Tuesday, 14 December 2010

Book 3, chapter 8, paragraph 09

[De la richesse commerciale, Sismondi, 1803, Original, 385-386]

   Ce traité que M.r Methuen conclut avec le Portugal en 1703, est cependant considéré par quelques personnes, comme le fruit de la plus admirable politique de la part de l’Angleterre, laquelle obtint à cette occasion, que la prohibition de ses draps seront supprimée, et qu’on les admettrait en Portugal sur le même pied que ceux de toute autre nation. Ceux qui en jugent ainsi, n’estiment dans le commerce, que l’avantage de traiter avec des nations qui payent en or ou en argent, et dont la balance est par conséquent à leurs yeux toujours favorable; tel est le Portugal, qui n’a pour principale marchandise que les métaux précieux qu’il tire du Brésil. A quelque prix qu’on pût s’assurer une aussi excellente pratique, on ne croyait pas devoir marchander avec elle.

[Translation]

   Some people, however, consider the treaty concluded by Mr Methuen with Portugal in 1703 as the fruit of the most admirable politics on the part of England, which on that occasion got Portugal to abandon the prohibition of her woollen textiles, and to admit them into Portugal on the same condition as those from any other nation.

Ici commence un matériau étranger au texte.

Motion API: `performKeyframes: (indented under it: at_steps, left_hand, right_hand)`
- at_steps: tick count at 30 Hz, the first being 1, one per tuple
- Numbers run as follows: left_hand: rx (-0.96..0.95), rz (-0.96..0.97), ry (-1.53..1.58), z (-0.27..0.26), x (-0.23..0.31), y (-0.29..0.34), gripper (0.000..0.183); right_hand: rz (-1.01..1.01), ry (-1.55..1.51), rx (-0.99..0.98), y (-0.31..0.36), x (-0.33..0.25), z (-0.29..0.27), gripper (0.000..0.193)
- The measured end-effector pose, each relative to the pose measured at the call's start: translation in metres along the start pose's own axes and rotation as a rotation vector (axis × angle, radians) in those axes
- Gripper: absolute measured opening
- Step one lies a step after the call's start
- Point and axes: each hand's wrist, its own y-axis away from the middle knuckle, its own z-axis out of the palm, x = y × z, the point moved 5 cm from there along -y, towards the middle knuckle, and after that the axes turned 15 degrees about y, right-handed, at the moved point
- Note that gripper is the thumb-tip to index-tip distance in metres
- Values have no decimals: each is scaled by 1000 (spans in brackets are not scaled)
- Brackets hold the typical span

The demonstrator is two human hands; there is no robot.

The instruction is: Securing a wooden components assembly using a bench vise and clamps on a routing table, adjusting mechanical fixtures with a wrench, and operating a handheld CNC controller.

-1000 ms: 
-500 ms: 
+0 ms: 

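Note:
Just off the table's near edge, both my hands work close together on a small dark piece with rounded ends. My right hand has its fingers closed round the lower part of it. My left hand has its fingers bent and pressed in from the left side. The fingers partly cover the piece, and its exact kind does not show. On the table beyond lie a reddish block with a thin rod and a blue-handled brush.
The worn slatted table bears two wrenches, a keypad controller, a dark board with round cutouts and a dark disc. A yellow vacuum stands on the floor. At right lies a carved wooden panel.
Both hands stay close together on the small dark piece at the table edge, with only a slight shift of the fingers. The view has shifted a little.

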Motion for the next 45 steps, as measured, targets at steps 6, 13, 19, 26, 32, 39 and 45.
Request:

These admirers of this treaty take nothing about trade into consideration, except the advantage of trading with nations who pay in gold or silver, and with whom the balance is, therefore, always favourable in their eye. Portugal is a case in point, for she has no principal commodity but precious metals brought from Brazil. They did not mind paying any price to ensure such an excellent regular customer, nor did they believe that they should bargain with the customer over the price.